L’aiuto dei poliziotti
Dopo gli scontri con il Gallipoli la Digos stava per depositare un’informativa in procura. Qualcuno, però, secondo gli investigatori, la fa vedere prima a Postiglione. Si legge nell’ordinanza: «Il presidente dava il suo beneplacito» sui passaggi «concordati», dove era «artificiosamente elogiato il comportamento della dirigenza del Potenza e quello del suo presidente che faceva da paravento fisico tra i contendenti che si aizzavano». Tra le telefonate trascritte ce ne sono alcune con il capo della Digos Guglielmo Santimone.
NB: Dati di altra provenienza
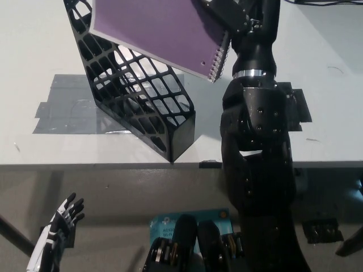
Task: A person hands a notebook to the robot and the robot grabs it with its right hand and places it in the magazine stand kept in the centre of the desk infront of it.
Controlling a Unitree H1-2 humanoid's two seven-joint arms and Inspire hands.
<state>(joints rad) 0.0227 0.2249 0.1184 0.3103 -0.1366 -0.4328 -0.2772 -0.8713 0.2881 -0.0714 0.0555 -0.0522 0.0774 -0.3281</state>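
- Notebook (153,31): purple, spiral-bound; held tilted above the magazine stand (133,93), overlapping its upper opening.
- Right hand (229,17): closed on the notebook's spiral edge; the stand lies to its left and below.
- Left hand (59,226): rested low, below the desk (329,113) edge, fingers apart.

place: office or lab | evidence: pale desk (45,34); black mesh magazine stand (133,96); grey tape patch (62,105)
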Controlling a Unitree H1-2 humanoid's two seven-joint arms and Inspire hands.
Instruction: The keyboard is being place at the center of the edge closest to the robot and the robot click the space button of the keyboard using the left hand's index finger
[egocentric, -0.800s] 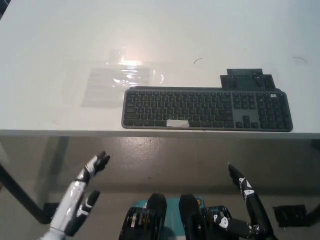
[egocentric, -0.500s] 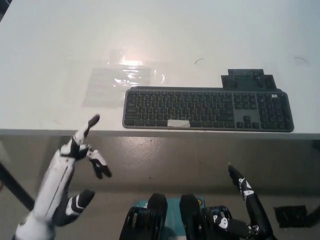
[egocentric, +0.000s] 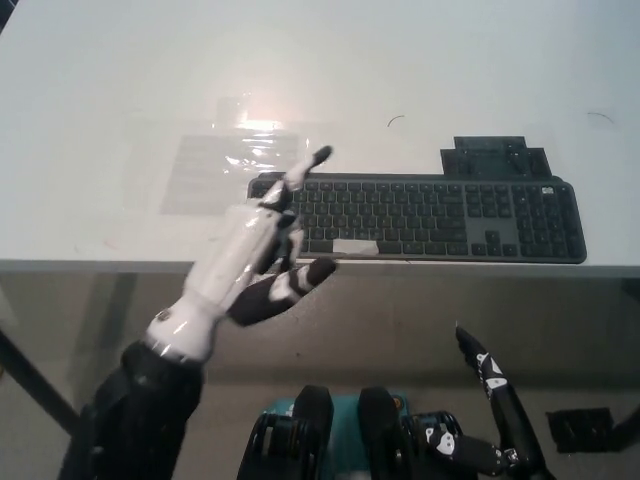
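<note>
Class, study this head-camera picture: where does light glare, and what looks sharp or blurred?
Head view: glare burns a bright spot on the clear plastic sheet left of the keyboard; the table looks washed out; the keyboard's keys look sharp; the left robot hand, overlapping its left end, is slightly soft; the right robot hand rests in the dim area below the table edge.

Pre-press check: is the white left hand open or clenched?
Open: white left hand holds nothing, fingers apart, over the dark grey keyboard.
</note>
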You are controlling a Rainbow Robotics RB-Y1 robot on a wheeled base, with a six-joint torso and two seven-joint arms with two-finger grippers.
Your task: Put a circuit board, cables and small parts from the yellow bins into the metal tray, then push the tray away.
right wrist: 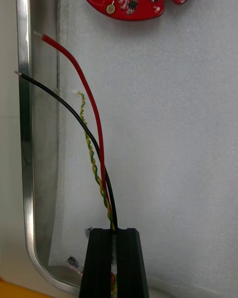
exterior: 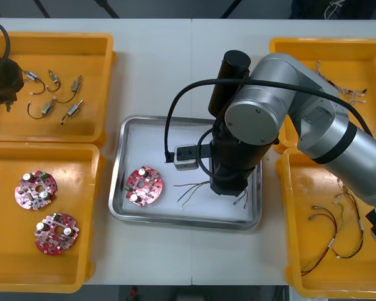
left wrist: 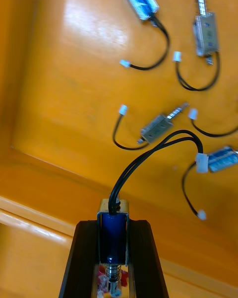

E altre con due ispettori: Giuseppe Botta e Marino Ianni.

Le scommesse
E’ sul calcioscommesse che si è concentrata l’attività degli investigatori. «La cosa certa e dimostrata – è scritto in un passaggio dell’ordinanza – è che Postiglione e i suoi fedeli collaboratori, grazie a personaggi inseriti nel circuito delle scotesse, conoscessero in anticipo i risultati di diverse partite di calcio, giungendo a scommettere ingenti somme di denaro. Consapevoli della illegalità delle loro azioni e per non attrarre i sospetti del mondo sportivo potentino si premunivano di effettuare delle vere missioni in trasferta». Anche questi particolari sono stati raccontati da Lopiano e De Angelis. L’attività, come al solito, era coordinata dal boss.